GAVI is the method proposed by Howard et al. and widely adopted in tech by Eppo

avi.GAVI(50)
array([False,  True,  True,  True,  True,  True,  True,  True,  True])

mSPRT is the approach proposed by M. Lindon in his article and is leveraged by Netflix

avi.mSPRT(0.08)
array([False, False,  True,  True,  True,  True,  True,  True,  True])

StatSig_SPRT is the variation proposed by Zhao et al. and as it comes from the name used currently by StatSig

avi.StatSig_SPRT()
array([False,  True,  True,  True,  True,  True,  True,  True,  True])

The last and, this time, indeed least heavily criticized statsig_alpha_corrected_v1 approach, which was their first attempt to furnish their platform with a sequential testing framework. It’s mainly added for the reference to show how sequential testing must not work like

avi.statsig_alpha_corrected_v1(100)
array([False, False, False,  True,  True,  True,  True,  True,  True])

Simulations

For those who have visited my blog before, there is nothing new in how we will conduct testing, it is good old Monte Carlo. For more details checkout my previous posts like Dunnett’s Correction for ABC testing

We will measure False and True positive rates for two kinds of the target metric: a continuous variable and a conversion. Furthermore we will learn how tolerant are different methods to under- and over- sampling.

Code
# Global simulation settings
N = 500
alpha = 0.05
n_iterations = 100_000


def stops_at(is_significant: np.ndarray, sample_size: np.ndarray) -> int:
    """
    Determines the stopping sample size.

    This function identifies the first instance where the input
    condition is True and returns the corresponding sample size.

    Args:
        is_significant: A boolean array of the stop condition for each size
        sample_size: An array of sample sizes.

    Returns:
        The stopping sample size.

    Example:
        >>> detN([False, False, True, True], [50, 100, 150, 200])
        150
    """
    if len(is_significant) != len(sample_size):
        raise ValueError("Input arrays must have the same length.")
    w = np.where(is_significant)[0]
    return None if len(w) == 0 else sample_size[w[0]]

One thing about GST is that incredible freedom in spending function choice what makes it possible to experiment and find the best fit for your data.
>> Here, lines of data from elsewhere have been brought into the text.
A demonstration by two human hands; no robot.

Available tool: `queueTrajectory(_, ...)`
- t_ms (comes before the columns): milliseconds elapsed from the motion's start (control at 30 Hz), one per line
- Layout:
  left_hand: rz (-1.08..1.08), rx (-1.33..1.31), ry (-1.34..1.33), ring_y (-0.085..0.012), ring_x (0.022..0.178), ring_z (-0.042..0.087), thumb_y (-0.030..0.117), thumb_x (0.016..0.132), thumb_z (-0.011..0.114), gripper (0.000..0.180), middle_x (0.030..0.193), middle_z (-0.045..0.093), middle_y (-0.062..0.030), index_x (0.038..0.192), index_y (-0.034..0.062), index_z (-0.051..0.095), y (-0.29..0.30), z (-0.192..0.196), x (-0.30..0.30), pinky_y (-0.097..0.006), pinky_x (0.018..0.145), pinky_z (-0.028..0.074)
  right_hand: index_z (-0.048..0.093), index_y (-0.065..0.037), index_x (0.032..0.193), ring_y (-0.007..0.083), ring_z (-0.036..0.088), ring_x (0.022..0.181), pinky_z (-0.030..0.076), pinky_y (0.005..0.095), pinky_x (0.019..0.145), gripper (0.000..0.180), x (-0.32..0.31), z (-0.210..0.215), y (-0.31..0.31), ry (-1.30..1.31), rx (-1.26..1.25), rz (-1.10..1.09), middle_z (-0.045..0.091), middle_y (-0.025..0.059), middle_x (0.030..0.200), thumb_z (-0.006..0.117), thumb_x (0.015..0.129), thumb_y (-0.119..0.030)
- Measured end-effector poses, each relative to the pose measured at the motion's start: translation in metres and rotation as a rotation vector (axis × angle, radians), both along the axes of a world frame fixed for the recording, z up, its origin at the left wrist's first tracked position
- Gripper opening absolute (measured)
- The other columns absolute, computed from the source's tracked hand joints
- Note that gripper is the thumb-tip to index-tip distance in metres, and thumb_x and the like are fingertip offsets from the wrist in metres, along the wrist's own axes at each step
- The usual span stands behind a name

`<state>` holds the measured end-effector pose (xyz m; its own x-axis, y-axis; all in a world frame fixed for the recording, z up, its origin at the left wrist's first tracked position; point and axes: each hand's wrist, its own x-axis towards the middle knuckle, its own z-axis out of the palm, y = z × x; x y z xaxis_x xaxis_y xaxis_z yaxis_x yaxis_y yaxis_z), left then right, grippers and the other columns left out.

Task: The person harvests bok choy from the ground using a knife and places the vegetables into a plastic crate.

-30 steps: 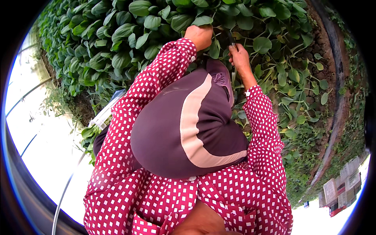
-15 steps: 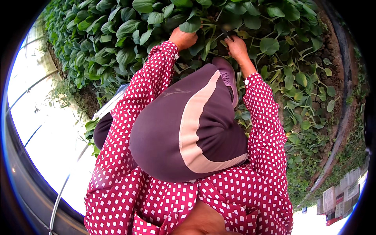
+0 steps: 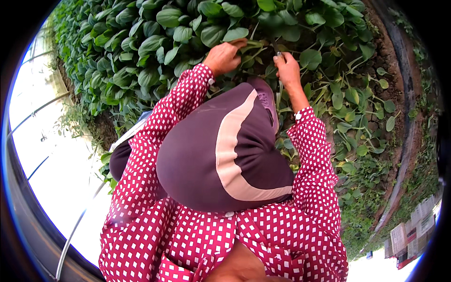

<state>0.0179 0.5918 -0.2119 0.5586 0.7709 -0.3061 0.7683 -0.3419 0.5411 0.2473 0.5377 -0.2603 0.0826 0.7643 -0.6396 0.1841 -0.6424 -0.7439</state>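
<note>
left hand (image 3: 224, 57) curled, gripping leafy green stalks (image 3: 251, 44); right hand (image 3: 287, 69) fisted around thin stem (image 3: 280, 89); soil bed (image 3: 324, 122) beneath

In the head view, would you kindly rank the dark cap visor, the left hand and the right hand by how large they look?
1. The dark cap visor, by far the largest, though it sits nearest the camera.
2. The left hand and the right hand look about alike among the green leaves, so I would not rank them.
</note>
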Motion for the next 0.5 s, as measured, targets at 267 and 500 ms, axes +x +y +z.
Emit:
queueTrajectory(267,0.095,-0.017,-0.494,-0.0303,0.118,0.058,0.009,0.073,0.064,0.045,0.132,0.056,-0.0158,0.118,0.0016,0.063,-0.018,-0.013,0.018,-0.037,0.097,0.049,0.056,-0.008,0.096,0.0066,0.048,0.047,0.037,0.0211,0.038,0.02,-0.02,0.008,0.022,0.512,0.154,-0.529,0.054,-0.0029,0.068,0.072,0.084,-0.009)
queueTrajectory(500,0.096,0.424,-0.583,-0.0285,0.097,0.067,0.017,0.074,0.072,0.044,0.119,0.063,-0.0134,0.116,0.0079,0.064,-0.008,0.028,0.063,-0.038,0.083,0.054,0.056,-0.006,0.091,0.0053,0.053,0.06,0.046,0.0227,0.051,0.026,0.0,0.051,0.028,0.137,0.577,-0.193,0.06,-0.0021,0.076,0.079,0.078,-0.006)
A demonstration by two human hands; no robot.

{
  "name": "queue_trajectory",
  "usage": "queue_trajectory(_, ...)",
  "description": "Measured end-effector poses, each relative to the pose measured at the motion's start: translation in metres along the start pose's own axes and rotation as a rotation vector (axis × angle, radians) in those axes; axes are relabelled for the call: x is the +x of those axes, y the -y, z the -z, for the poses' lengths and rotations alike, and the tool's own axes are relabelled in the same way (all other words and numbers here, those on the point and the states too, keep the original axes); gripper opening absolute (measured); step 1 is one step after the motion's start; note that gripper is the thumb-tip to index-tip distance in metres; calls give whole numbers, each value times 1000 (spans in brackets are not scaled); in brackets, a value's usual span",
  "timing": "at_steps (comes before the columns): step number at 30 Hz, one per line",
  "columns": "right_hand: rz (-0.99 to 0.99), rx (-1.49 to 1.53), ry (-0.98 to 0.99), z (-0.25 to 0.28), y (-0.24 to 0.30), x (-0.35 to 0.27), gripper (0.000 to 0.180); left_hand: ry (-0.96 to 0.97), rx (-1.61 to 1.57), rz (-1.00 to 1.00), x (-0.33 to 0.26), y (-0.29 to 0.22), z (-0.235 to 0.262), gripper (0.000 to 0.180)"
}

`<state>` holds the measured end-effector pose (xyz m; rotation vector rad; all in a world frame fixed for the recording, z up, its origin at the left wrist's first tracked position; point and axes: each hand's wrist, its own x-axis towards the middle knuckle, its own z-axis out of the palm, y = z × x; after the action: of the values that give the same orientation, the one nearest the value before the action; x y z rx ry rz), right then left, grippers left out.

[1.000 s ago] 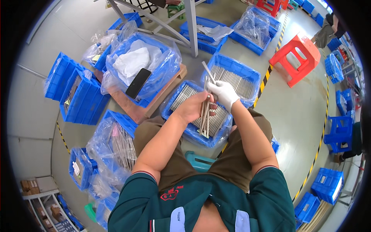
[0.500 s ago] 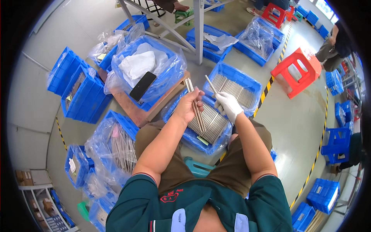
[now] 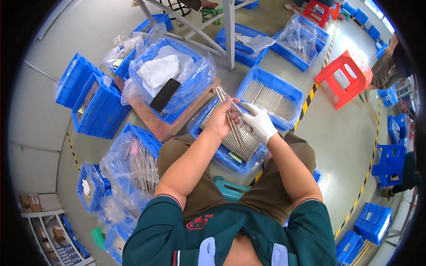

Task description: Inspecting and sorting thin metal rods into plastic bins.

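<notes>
At centre, the gloved right hand (image 3: 259, 124), hold unclear, has moved beside the left hand (image 3: 220, 119), closed round metal rods (image 3: 236, 132), apparently adding another.

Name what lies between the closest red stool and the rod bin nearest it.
In the head view, yellow-black striped tape runs between the red stool and the rod bin.

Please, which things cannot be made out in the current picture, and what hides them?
Head view: how many metal rods the bare left hand holds; the hand and overlap hide some.
Head view: whether the gloved right hand grips a rod; the glove hides any contact.
Head view: whatever lies under the white sheet; sheet and black phone cover it.
Head view: the head of the co-worker at upper right; the dark rim cuts it off.
</notes>
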<state>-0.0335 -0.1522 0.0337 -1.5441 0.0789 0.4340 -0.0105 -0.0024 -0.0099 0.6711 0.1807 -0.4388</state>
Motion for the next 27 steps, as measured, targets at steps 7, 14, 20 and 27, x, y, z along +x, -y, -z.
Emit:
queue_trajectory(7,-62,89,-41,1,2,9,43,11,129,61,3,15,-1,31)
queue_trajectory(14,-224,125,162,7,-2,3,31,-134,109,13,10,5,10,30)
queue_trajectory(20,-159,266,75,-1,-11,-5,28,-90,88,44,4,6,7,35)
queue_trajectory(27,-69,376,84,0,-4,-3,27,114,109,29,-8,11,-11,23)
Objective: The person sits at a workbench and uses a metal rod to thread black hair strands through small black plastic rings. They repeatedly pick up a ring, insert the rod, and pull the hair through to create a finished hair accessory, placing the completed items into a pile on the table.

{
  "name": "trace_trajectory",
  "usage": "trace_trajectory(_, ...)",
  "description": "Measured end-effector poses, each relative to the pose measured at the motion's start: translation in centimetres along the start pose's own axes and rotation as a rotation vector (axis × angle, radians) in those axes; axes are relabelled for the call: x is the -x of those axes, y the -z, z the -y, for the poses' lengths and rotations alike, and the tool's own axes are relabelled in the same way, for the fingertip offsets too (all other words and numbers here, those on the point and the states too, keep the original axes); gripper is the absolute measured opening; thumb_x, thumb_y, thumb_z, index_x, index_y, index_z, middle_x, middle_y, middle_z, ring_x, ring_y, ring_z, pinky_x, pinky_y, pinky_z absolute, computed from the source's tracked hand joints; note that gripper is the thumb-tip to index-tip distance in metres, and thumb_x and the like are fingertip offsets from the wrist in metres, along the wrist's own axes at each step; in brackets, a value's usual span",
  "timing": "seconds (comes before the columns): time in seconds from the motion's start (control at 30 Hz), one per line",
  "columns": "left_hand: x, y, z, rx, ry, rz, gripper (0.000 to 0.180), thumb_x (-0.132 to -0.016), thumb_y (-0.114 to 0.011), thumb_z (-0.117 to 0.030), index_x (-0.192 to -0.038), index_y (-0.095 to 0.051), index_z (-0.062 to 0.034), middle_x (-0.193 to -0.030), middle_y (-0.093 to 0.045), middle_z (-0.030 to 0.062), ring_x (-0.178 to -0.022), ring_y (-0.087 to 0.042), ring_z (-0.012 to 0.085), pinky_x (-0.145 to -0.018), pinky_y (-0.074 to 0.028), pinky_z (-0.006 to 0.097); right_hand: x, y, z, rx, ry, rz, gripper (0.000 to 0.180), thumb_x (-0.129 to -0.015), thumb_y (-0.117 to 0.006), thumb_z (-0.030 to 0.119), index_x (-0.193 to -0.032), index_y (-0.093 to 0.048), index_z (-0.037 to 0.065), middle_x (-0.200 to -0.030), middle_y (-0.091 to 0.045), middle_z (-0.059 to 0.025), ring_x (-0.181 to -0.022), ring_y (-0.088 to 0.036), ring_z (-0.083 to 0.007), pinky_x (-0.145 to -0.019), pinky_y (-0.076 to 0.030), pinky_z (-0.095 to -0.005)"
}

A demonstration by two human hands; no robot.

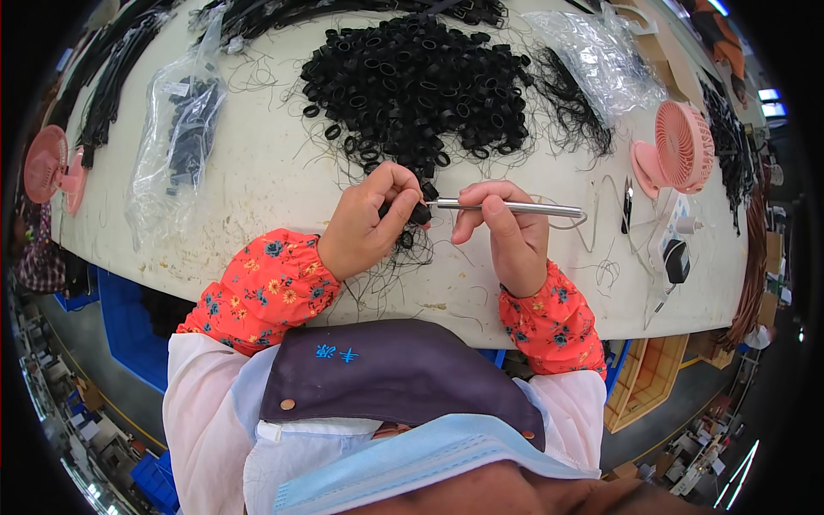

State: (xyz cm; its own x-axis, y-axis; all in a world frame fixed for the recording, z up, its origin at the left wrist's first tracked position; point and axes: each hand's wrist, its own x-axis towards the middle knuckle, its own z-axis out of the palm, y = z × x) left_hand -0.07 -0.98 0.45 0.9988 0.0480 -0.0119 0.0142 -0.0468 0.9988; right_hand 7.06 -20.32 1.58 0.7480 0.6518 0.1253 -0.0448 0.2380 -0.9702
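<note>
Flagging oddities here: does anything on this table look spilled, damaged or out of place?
Mostly untidiness: loose black threads lie tangled right of the pile of black rings and stray toward the near edge, looking like scraps, and brownish marks spot the otherwise pale tabletop. Nothing looks plainly broken or spilled.

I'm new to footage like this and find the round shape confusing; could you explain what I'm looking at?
There is no machine here: a person works with two bare hands. A wide fisheye camera on their head looks down, so straight edges bend near the rim.

The left hand pinches a small black piece, partly hidden by its fingers. The right hand holds a slim silver metal pen-shaped tool, its tip near that piece.

On the off-white worktable lies a large heap of small black loops. Pink plastic fans stand at the left and right.
</note>
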Motion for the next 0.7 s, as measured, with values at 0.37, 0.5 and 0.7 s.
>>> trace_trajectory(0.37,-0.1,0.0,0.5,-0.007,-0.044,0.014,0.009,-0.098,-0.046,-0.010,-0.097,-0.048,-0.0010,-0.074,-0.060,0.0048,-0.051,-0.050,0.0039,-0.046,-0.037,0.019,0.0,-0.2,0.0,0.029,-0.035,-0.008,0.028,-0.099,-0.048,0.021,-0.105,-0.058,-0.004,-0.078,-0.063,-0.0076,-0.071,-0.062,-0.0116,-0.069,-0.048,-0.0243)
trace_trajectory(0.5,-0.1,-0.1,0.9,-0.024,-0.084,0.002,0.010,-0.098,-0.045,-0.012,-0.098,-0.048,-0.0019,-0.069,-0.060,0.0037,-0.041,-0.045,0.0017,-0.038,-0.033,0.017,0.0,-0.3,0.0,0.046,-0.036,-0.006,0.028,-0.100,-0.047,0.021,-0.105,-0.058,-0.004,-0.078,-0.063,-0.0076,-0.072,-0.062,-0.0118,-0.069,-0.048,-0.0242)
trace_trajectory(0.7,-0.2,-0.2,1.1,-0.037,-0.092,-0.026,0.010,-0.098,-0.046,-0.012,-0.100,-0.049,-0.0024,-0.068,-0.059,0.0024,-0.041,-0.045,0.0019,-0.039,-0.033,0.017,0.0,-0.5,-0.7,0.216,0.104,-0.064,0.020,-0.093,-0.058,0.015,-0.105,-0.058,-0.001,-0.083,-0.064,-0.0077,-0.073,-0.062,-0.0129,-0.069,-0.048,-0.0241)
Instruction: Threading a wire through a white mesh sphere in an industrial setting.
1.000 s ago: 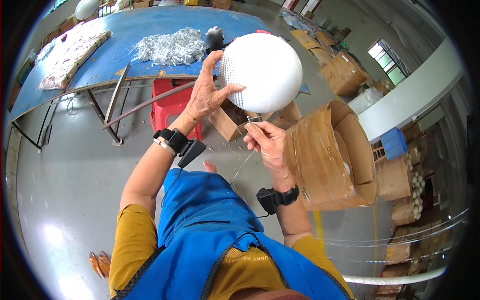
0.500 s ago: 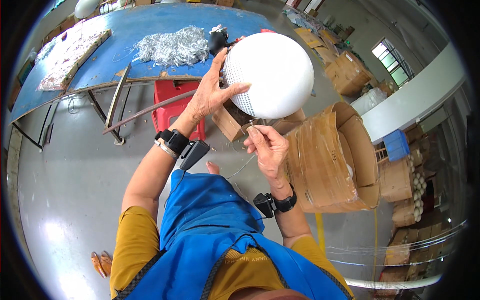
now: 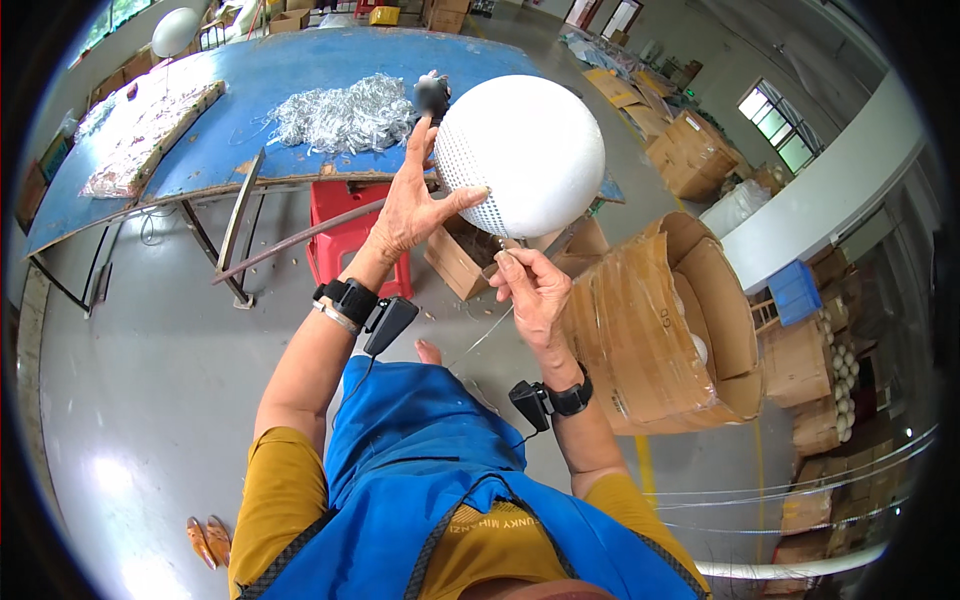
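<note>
A large white ball (image 3: pixel 550 150) is in front of me at the near edge of the blue table. Rows of small silvery beads (image 3: pixel 463 172) cover its left side. My left hand (image 3: pixel 412 208) grips the ball from the left, thumb pressed on the beaded rows and fingers spread up its side. Just beneath the ball, my right hand (image 3: pixel 535 292) pinches a thin beaded strand (image 3: pixel 503 243) where it meets the ball's lower edge. The strand's thin tail (image 3: pixel 483 340) seems to hang down toward the floor.
The blue table (image 3: pixel 330 55) bears a tangled pile of silvery strands (image 3: pixel 345 114) and a long flat wrapped piece (image 3: pixel 150 140). Beneath it are a red stool (image 3: pixel 335 262) and an open carton (image 3: pixel 455 262). A large cardboard box (image 3: pixel 630 340) with white balls inside stands at my right.
The ball, held in my left hand, has shifted slightly left. My right hand still pinches the strand and is now a little closer under the ball. The whole view has tilted slightly.
</note>
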Demonstrator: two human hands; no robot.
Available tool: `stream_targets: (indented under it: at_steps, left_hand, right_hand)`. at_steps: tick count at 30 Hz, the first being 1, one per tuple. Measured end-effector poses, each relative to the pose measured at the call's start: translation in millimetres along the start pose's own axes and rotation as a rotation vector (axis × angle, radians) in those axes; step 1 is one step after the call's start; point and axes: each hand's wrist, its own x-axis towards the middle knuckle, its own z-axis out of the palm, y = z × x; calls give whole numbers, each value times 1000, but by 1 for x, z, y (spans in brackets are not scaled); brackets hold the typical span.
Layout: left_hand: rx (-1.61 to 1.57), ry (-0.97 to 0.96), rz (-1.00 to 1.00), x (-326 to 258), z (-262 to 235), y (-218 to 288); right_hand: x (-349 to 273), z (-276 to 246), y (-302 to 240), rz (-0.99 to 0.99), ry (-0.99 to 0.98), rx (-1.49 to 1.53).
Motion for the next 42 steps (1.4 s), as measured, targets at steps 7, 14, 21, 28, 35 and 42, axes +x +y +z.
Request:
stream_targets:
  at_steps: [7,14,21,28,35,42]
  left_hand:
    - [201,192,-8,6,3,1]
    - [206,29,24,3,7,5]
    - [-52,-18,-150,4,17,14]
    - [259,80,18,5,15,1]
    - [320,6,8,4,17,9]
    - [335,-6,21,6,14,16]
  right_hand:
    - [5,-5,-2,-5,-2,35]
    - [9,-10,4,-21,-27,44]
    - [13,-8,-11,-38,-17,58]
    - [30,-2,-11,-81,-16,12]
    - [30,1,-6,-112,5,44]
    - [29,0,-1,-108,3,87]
For demonstration purposes I suggest using Kim-DeMets spending function with different values of the power $\phi$: the higher $\phi$ the more strict the function is at the beginning of the experiment.

Code
gst_linear = gatsby.GST(actual=10, expected=10, iuse=3, phi=1, alpha=alpha)
gst_quadratic = gatsby.GST(actual=10, expected=10, iuse=3, phi=2, alpha=alpha)
gst_cubic = gatsby.GST(actual=10, expected=10, iuse=3, phi=3, alpha=alpha)

You can play around the trade-off: would you like to spend more $\alpha$ at the start, detecting faster if there are greater uplifts in you experiment group or to preserve the major part of alpha until the end keeping maximum power to reject the hypothesis when the expected sample size is reached.

💡 Tip

If the title or the legend items are not visible to you - double click to one of legend items and it will make the chart rendered properly. It may happen due to LaTeX usage.

Code
import plotly.express as px
import plotly.graph_objs as go

def hex2rgba(hex, alpha):
    """
    Convert plotly hex colors to rgb and enables transparency adjustment
    """
    col_hex = hex.lstrip('#')
    col_rgb = tuple(int(col_hex[i : i + 2], 16) for i in (0, 2, 4))
    col_rgb += (alpha,)
    return 'rgba' + str(col_rgb)

def get_new_color(colors):
    while True:
        for color in colors:
            yield color

colors_list = px.colors.qualitative.Plotly
rgba_colors = [hex2rgba(color, alpha=0.5) for color in colors_list]
palette = get_new_color(rgba_colors)

def add_chart(figure, data, title=None):

    x = np.arange(1, len(data) + 1) / len(data)
    color = next(palette)

    figure.add_trace(
        go.Scatter(
            name=title,
            x=x,
            y=data,
            mode='lines',
            line=dict(color=color, width=4, dash='solid'),
            hovertemplate="%{y:.3f}"
        ),
    )


figure = go.Figure()

add_chart(figure, gst_linear, r"$\text{Linear: } \phi = 1$")
add_chart(figure, gst_quadratic, r"$\text{Quadratic: } \phi = 2$")
add_chart(figure, gst_cubic, r"$\text{Cubic: } \phi = 3$")

figure.update_xaxes(
    title_text="Peeking moments"
)

figure.update_layout(
    yaxis_title="Critical value for z-score",
    title={
        "x": 0.5,
        "text": r"$\text{Kim-DeMets spending function: } \alpha \cdot t^{\phi} \text{ differences}$",
    },
    hovermode="x",
    template="plotly_dark",
)

figure.write_json("alpha-spending-functions-comparison.json")
figure.show()

Expan Flaw

It’s kind of a hot take, remember I promised to provide evidence that expan way to determine boundaries is inaccurate, so here is a quick proof: the code is taken with no changes from their GitHub: zalando/expan/early_stopping

Code
from statsmodels.stats.proportion import proportion_confint


def sample_size(x):
    """ Calculates valid sample size given the data.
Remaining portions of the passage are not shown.